Proteins are macromolecular machines, and like all machines, they accumulate both mechanical and chemical damage. However, because the bonds that hold these machines together have a life span of over 300 years, they do not spontaneously degrade. To prevent cells from becoming clogged with aged and defective proteins, the ubiquitin–proteasome system has evolved. In this system, a small marker protein, ubiquitin, is attached to a target protein. Once it has been “ubiquitinated” multiple times, the target protein is digested into its component amino acids by the proteasome. A critical component of this system is the E3 ligase, which recognizes proteins to be cleared and tags them with ubiquitin.
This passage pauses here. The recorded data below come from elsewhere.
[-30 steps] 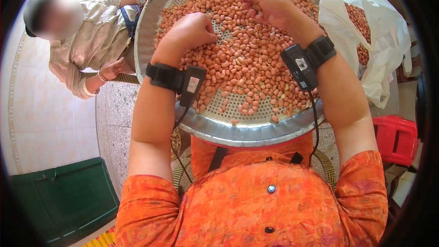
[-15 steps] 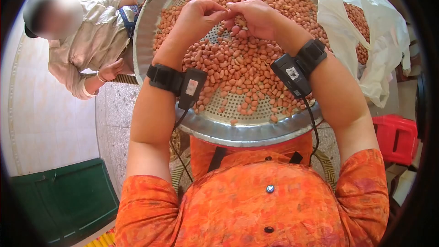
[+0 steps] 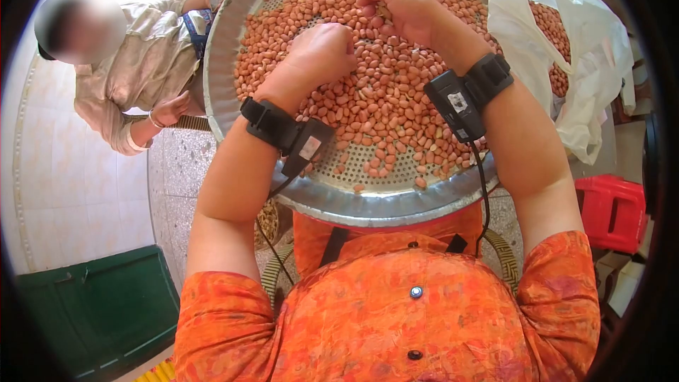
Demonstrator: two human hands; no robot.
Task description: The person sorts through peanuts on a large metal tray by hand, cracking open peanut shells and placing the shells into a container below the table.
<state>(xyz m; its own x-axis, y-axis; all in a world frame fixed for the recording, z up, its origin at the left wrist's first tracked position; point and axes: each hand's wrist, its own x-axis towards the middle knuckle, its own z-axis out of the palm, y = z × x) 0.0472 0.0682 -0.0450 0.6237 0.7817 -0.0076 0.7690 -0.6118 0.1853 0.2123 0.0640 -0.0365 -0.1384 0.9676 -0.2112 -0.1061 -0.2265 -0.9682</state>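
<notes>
Loose reddish-brown peanuts [image 3: 389, 117], out of their shells, cover much of a large round metal tray [image 3: 353, 213] with a perforated bottom. My left hand [image 3: 322, 56] is low over the peanuts at the left of the middle, its fingers curled under; what they hold, if anything, is hidden. Farther back and to the right, my right hand [image 3: 407, 10] is curled around a few peanuts, with a pale bit [image 3: 382, 12] showing between the fingers. The two hands are apart.
A white plastic bag [image 3: 520, 35] with more peanuts stands right of the tray. Below it is a red plastic object [image 3: 612, 212]. Another person [image 3: 152, 49] sits at the left. Cables [image 3: 483, 194] hang from my wrist devices. A green panel [image 3: 99, 304] is at lower left.
My hands, which were meeting above the peanuts, have separated. The left came down toward me and curled over; the right shifted slightly right and back, still closed around peanuts.
</notes>
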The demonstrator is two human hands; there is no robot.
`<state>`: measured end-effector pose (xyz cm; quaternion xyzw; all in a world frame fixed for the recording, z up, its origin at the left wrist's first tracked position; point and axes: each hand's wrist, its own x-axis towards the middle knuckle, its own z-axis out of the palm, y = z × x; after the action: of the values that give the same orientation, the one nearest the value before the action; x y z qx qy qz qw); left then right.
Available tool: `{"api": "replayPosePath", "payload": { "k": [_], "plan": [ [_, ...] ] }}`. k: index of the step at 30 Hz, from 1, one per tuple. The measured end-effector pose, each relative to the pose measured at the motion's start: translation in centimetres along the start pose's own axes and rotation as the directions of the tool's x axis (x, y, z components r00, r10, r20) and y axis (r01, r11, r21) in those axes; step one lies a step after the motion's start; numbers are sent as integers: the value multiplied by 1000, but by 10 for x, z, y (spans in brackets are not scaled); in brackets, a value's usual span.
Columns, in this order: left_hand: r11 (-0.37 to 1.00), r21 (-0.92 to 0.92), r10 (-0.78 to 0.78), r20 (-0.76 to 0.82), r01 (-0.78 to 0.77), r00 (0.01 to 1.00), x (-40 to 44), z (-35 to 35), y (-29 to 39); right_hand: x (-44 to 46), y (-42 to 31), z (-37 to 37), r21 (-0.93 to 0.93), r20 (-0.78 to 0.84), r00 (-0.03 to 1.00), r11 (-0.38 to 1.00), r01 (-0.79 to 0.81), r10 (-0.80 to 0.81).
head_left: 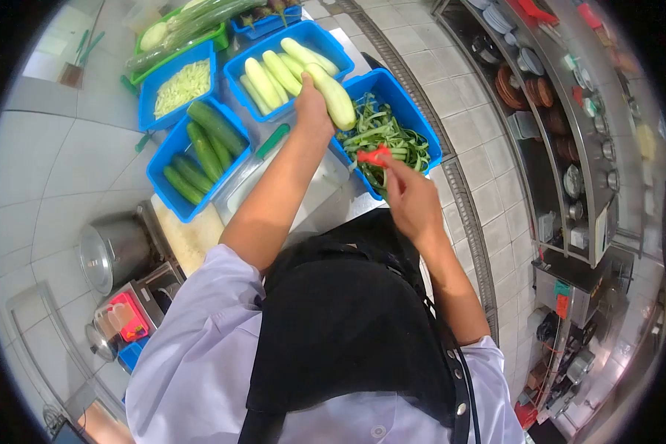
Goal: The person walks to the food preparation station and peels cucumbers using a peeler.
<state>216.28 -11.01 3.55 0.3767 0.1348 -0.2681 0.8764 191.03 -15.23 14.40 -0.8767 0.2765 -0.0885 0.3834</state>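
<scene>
My left hand (315, 111) grips a pale peeled cucumber (331, 98) by its near side, holding it above the edge of a blue basket. In my right hand (413, 198) is a red peeler (375, 156), held just below the cucumber's lower end. Under both lies a heap of green peel strips (392, 135) in the blue peel basket (427, 123). Beside it, a second blue basket (338, 46) holds several peeled cucumbers (277, 72). Unpeeled dark green cucumbers (206, 148) fill another blue basket (188, 215) to the left.
A green-handled knife (273, 140) lies by a translucent tray or board (320, 188). Chopped pale pieces (183, 89) fill a blue basket at the back left, near a green basket (220, 35) of long vegetables. A steel pot (114, 251) stands left; shelves of dishes (529, 89) stand right.
</scene>
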Motion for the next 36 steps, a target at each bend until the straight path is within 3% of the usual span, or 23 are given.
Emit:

Indisulam is an anticancer drug that helps aim this protein-targeting system at RBM39, a protein responsible for a key step in cell proliferation, mRNA splicing. Researchers from Novartis wanted to explore how indisulam promotes interaction between RBM39 and the E3 ligase, DCAF15, leading to RBM39 degradation and inhibition of cancer-cell growth. The study used both protein crystallography at ALS Beamline 5.0.2 (part of the Berkeley Center for Structural Biology) and cryogenic electron microscopy.
The structures show a tight interaction between indisulam and DCAF15, leading to the formation of a four-protein complex, DCAF15-DDB1-DDA1-RBM39, where DDB1 and DDA1 are bridging and stabilizing proteins. Indisulam mediates the interaction between DCAF15 and the central helix of an RNA recognition motif on RBM39. This detailed understanding of indisulam’s mechanism of action is the first step toward determining whether the DCAF15 E3 ligase can be reprogrammed by other small molecules to degrade new targets beyond RBM39.
D.E. Bussiere, L. Xie, H. Srinivas, W. Shu, A. Burke, C. Be, J. Zhao, A. Godbole, D. King, R.G. Karki, V. Hornak, F. Xu, J. Cobb, N. Carte, A.O. Frank, A. Frommlet, P. Graff, M. Knapp, A. Fazal, B. Okram, S. Jiang, P.-Y. Michellys, R. Beckwith, H. Voshol, C. Wiesmann, J.M. Solomon, and J. Paulk, “Structural basis of indisulam-mediated RBM39 recruitment to DCAF15 E3 ligase complex,” Nat. Chem. Biol. 16, 15 (2020), doi:10.1038/s41589-019-0411-6.